Terraform's Data Sources are a popular way to dynamically populate variables with real-world values from the respective cloud environment. However, using them in dynamic infrastructures requires some foresight. A harmless data.oci_identity_availability_domains in a module, for example, is enough - and suddenly every terraform plan takes minutes instead of seconds. Because 100 module instances mean 100 API calls, and your cloud provider starts throttling. Welcome to the world of unintended API amplification through Data Sources.
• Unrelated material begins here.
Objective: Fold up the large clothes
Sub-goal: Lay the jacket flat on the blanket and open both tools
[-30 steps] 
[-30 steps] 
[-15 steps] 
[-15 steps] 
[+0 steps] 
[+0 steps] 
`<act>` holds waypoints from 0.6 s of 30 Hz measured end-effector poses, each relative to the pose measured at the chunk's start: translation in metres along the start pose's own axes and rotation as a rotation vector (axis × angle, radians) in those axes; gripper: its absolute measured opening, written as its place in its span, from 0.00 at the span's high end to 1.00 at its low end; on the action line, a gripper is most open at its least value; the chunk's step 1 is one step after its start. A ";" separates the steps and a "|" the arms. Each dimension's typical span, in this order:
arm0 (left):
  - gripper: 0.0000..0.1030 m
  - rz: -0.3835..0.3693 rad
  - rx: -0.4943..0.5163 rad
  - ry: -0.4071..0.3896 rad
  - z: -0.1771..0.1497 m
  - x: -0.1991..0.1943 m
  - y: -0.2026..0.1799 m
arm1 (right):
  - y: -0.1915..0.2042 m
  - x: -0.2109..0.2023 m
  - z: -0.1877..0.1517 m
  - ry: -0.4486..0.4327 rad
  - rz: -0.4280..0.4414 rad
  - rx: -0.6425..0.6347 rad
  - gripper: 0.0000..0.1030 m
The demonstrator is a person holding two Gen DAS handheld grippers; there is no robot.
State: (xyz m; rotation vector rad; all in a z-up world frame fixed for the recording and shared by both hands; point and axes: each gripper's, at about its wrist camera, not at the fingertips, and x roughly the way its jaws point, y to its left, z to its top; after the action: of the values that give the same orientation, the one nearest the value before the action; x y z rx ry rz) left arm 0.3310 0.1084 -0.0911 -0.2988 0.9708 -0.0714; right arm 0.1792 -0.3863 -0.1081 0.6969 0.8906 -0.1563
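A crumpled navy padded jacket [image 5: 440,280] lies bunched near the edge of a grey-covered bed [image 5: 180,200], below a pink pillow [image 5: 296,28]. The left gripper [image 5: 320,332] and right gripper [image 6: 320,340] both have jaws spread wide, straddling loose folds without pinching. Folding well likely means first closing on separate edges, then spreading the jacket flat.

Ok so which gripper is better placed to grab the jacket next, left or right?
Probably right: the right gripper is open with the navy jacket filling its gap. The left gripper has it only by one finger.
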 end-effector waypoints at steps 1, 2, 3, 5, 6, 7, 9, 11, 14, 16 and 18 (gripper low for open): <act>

In this article, I will show you why Data Sources in Terraform modules can pose a scaling problem.
The Hidden Scaling Issue
Scenario: The 10-second trap
You have written a clean Terraform module for VM instances. For each VM you need an Availability Domain, so you use a Data Source:
data "oci_identity_availability_domains" "ads" { compartment_id = var.tenancy_ocid } resource "oci_core_instance" "this" { for_each = var.instances != null ? var.instances : {} availability_domain = data.oci_identity_availability_domains.ads.availability_domains[0].name compartment_id = var.compartment_id shape = each.value.shape create_vnic_details { subnet_id = each.value.subnet_id } }
At first glance, everything seems correct here. The module works perfectly - for a single VM instance, even for a handful of them.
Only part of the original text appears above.